The Core microarchitecture returned to lower clock rates and improved the usage of both available clock cycles and power when compared with the preceding NetBurst microarchitecture of the Pentium 4/D-branded CPUs.[1] The Core microarchitecture provides more efficient decoding stages, execution units, caches, and buses, reducing the power consumption of Core 2-branded CPUs while increasing their processing capacity. Intel's CPUs have varied widely in power consumption according to clock rate, architecture, and semiconductor process, shown in the CPU power dissipation tables.

Like the last NetBurst CPUs, Core based processors feature multiple cores and hardware virtualization support (marketed as Intel VT-x), as well as Intel 64 and SSSE3. However, Core-based processors do not have the Hyper-Threading Technology found in Pentium 4 processors. This is because the Core microarchitecture is a descendant of the P6 microarchitecture used by Pentium Pro, Pentium II, Pentium III, and Pentium M.

The L1 cache size was enlarged in the Core microarchitecture, from 32KB on Pentium II/III to 64 KB L1 cache/core (32 KB L1 Data + 32 KB L1 Instruction) on Pentium M and Core/Core 2. It also lacks an L3 Cache found in the Gallatin core of the Pentium 4 Extreme Edition, although an L3 Cache is present in high-end versions of Core-based Xeons. Both an L3 cache and Hyper-threading were reintroduced in the Nehalem microarchitecture.


Intel processor roadmap
Intel CPU core roadmaps from NetBurst and P6 to Skylake

The Intel Core Microarchitecture was designed from the ground up, but is similar to the Pentium M microarchitecture in design philosophy. The Penryn pipeline is 14 stages long[2] — less than half of Prescott's, a signature feature of wide order execution cores. Penryn's successor, Nehalem has 20-24 pipeline stages.[2] Core's execution unit is 4 issues wide, compared to the 3-issue cores of P6, Pentium M, and NetBurst microarchitectures. The new architecture is a dual core design with linked L1 cache and shared L2 cache engineered for maximum performance per watt and improved scalability.

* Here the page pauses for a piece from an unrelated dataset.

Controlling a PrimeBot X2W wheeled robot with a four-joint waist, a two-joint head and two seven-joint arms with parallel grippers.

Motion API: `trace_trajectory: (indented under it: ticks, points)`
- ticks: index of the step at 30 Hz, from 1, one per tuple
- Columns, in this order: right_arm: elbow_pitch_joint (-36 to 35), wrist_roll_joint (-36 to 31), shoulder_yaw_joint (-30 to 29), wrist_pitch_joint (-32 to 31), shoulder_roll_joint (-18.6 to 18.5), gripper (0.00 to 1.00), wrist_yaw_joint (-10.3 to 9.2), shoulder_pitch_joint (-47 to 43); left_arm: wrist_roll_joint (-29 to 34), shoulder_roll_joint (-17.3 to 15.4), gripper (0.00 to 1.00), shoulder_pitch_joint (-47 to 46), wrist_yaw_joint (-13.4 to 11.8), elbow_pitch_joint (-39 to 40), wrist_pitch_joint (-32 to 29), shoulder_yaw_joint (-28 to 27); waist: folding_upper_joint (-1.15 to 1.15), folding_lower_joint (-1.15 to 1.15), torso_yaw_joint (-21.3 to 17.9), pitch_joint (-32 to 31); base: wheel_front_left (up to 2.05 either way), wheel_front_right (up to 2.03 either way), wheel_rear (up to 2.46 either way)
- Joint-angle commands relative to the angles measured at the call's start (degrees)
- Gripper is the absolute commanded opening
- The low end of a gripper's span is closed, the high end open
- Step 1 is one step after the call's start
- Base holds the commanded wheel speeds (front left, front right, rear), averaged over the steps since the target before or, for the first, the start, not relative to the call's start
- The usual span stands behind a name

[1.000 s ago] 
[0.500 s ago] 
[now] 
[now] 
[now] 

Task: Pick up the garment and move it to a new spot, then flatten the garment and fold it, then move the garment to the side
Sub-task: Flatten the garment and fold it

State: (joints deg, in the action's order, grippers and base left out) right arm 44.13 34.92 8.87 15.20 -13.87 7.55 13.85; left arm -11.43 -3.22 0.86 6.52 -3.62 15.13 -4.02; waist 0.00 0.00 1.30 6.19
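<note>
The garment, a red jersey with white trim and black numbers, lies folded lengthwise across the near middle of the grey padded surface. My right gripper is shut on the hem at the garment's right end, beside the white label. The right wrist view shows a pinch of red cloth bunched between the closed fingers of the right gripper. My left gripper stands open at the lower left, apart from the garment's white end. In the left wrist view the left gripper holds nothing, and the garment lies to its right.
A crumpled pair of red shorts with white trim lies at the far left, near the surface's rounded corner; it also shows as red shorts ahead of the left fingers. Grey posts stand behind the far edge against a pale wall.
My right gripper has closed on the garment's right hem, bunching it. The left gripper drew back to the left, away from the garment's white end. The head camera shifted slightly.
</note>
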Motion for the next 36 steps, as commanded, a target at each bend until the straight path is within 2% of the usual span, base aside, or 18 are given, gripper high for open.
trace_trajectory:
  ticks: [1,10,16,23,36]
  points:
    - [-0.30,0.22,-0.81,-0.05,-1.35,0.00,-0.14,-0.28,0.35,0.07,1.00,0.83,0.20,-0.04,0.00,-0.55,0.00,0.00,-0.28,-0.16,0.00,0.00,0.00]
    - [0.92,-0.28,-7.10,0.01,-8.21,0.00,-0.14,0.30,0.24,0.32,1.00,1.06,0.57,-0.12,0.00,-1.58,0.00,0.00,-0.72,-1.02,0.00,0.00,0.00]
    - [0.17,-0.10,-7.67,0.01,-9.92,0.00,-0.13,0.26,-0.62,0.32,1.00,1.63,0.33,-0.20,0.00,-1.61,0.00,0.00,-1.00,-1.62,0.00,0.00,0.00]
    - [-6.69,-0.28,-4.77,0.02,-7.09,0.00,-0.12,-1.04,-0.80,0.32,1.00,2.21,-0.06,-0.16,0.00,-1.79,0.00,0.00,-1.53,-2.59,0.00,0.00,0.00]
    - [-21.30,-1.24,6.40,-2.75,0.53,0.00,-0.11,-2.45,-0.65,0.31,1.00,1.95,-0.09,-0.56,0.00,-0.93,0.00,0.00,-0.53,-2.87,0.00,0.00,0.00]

One new technology included in the design is Macro-Ops Fusion, which combines two x86 instructions into a single micro-operation. For example, a common code sequence like a compare followed by a conditional jump would become a single micro-op.

Other new technologies include 1 cycle throughput (2 cycles previously) of all 128-bit SSE instructions and a new power saving design. All components will run at minimum speed, ramping up speed dynamically as needed (similar to AMD's Cool'n'Quiet power-saving technology, as well as Intel's own SpeedStep technology from earlier mobile processors). This allows the chip to produce less heat, and consume as little power as possible.

Intel Core microarchitecture.

For most Woodcrest CPUs, the front side bus (FSB) runs at 1333 MT/s; however, this is scaled down to 1066 MT/s for lower end 1.60 and 1.86 GHz variants.[3][4] The Merom mobile variant was initially targeted to run at a FSB of 667 MT/s while the second wave of Meroms, supporting 800 MT/s FSB, were released as part of the Santa Rosa platform with a different socket in May 2007. The desktop-oriented Conroe began with models having an FSB of 800 MT/s or 1066 MT/s with a 1333 MT/s line officially launched on July 22, 2007.

The power consumption of these new processors is extremely low—average use energy consumption is to be in the 1-2 watt range in ultra low voltage variants, with thermal design powers (TDPs) of 65 watts for Conroe and most Woodcrests, 80 watts for the 3.0 GHz Woodcrest, and 40 watts for the low-voltage Woodcrest. In comparison, an AMD Opteron 875HE processor consumes 55 watts, while the energy efficient Socket AM2 line fits in the 35 watt thermal envelope (specified a different way so not directly comparable). Merom, the mobile variant, is listed at 35 watts TDP for standard versions and 5 watts TDP for Ultra Low Voltage (ULV) versions.[citation needed]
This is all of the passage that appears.